▸ TASK TO COMPLETE: Using the records below, copy exactly the part that opens with the line holding "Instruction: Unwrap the" and closes with the line holding "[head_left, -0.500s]", minus the pictures.

Items from a data source:

━━━━━━━━━━━━━━━━

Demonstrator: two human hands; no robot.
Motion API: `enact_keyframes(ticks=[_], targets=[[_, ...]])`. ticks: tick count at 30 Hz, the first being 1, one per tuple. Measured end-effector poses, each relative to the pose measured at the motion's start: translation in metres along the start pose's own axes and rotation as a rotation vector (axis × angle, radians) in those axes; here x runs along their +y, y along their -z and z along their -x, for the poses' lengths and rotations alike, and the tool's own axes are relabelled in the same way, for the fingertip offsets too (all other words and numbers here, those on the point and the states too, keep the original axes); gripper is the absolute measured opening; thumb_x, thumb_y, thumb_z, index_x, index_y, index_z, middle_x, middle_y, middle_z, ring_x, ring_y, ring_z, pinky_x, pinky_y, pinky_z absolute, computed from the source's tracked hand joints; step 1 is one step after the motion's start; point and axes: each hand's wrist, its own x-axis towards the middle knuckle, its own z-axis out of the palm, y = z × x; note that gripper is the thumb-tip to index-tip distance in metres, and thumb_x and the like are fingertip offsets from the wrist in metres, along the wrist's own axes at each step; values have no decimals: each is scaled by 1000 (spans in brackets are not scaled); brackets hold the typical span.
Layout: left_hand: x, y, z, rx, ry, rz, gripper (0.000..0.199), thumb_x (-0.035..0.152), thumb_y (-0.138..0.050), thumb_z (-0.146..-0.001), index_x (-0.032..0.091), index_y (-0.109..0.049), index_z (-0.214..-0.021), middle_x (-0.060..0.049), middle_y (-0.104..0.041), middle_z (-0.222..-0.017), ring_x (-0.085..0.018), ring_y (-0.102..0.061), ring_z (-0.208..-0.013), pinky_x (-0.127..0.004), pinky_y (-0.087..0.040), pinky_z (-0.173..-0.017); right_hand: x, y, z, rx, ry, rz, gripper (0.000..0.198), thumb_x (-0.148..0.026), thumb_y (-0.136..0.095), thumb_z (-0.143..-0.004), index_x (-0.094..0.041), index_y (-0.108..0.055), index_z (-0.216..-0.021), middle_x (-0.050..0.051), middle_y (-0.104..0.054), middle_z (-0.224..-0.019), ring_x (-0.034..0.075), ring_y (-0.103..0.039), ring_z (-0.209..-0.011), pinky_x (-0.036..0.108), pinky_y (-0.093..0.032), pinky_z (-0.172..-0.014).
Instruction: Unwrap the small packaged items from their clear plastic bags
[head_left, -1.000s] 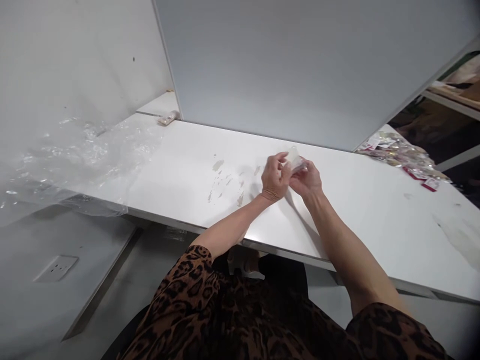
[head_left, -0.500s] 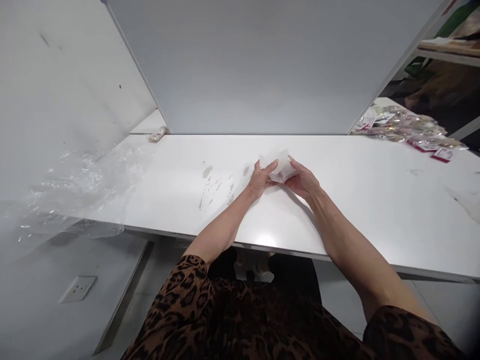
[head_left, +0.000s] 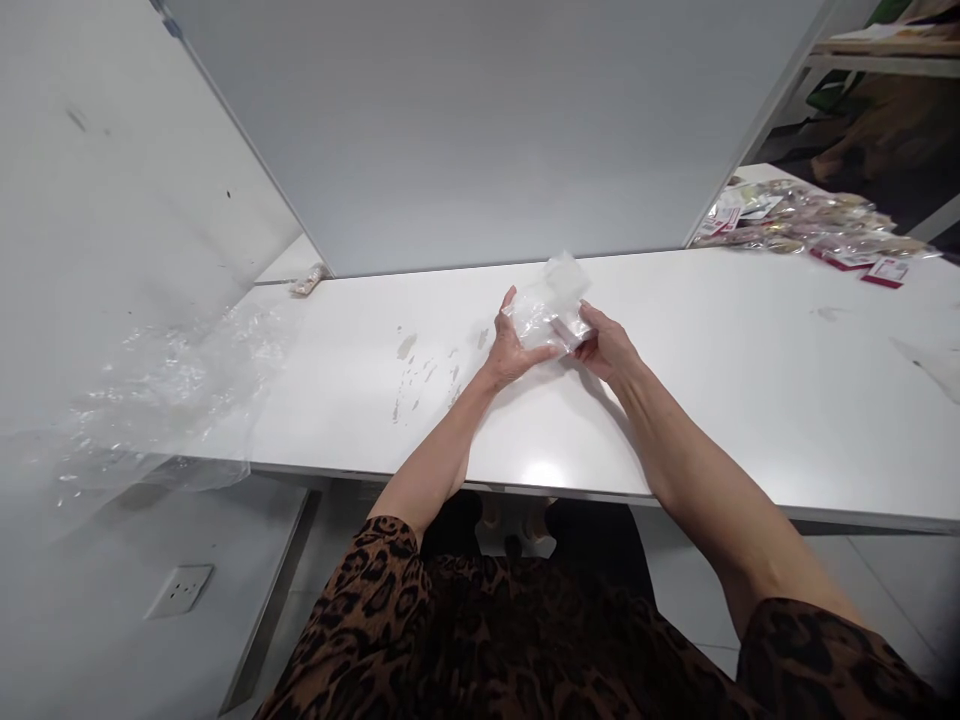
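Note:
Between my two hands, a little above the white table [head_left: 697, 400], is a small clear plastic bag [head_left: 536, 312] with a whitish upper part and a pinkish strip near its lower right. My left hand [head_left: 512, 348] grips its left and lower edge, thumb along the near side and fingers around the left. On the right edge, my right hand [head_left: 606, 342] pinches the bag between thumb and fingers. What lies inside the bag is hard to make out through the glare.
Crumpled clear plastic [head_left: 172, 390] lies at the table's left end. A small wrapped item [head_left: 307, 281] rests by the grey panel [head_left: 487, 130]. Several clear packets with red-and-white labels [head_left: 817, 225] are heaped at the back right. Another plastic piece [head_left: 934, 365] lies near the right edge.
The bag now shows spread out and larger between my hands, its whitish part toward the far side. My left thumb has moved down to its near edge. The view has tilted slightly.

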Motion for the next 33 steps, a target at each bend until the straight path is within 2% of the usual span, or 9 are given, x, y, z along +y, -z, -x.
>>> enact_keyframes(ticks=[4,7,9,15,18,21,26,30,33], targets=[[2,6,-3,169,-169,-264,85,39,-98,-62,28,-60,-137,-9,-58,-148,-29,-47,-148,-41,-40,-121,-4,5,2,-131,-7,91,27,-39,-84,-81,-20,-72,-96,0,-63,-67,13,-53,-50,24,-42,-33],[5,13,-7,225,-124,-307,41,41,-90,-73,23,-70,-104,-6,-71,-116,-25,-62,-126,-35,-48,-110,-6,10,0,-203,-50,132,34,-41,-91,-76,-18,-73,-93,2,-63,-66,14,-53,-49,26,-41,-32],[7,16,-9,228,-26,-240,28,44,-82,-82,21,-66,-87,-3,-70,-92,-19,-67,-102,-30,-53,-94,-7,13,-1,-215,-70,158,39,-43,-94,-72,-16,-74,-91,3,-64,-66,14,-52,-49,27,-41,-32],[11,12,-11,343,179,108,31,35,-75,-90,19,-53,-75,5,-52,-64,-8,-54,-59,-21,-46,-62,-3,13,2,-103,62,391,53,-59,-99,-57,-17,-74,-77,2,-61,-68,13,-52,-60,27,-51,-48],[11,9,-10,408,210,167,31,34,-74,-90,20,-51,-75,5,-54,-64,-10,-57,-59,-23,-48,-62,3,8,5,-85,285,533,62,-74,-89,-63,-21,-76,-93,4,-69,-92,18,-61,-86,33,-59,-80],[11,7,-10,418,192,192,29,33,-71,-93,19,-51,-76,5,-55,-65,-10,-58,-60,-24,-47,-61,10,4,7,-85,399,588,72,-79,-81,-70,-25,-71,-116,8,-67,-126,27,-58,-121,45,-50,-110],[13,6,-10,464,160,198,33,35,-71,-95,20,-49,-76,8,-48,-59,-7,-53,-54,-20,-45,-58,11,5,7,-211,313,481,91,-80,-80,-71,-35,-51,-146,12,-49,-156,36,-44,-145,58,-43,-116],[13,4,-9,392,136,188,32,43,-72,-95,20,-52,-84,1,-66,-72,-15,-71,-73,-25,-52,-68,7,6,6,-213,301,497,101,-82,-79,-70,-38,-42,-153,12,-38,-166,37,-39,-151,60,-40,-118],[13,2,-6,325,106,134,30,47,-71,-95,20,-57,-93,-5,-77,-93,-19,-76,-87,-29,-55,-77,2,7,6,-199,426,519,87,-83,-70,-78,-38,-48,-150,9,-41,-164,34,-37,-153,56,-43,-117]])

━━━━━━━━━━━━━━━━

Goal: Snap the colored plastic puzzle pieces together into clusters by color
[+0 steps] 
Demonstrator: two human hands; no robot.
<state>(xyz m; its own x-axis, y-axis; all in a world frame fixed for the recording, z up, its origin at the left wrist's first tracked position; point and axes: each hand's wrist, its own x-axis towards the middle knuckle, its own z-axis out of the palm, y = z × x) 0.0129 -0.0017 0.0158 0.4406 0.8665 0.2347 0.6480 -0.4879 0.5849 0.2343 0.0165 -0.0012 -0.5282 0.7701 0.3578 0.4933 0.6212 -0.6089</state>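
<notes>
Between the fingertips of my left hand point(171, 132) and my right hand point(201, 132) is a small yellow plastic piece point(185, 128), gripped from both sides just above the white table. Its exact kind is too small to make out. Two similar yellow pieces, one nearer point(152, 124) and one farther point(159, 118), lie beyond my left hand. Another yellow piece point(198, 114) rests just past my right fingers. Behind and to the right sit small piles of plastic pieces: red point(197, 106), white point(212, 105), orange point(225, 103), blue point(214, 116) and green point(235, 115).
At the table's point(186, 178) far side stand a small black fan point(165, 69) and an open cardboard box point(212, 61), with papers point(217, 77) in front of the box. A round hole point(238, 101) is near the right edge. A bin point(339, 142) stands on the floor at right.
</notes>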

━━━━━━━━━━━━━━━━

▸ SOLUTION FOR THIS PROBLEM:
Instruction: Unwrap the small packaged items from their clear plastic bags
[head_left, -1.000s] 
[head_left, -0.500s] 

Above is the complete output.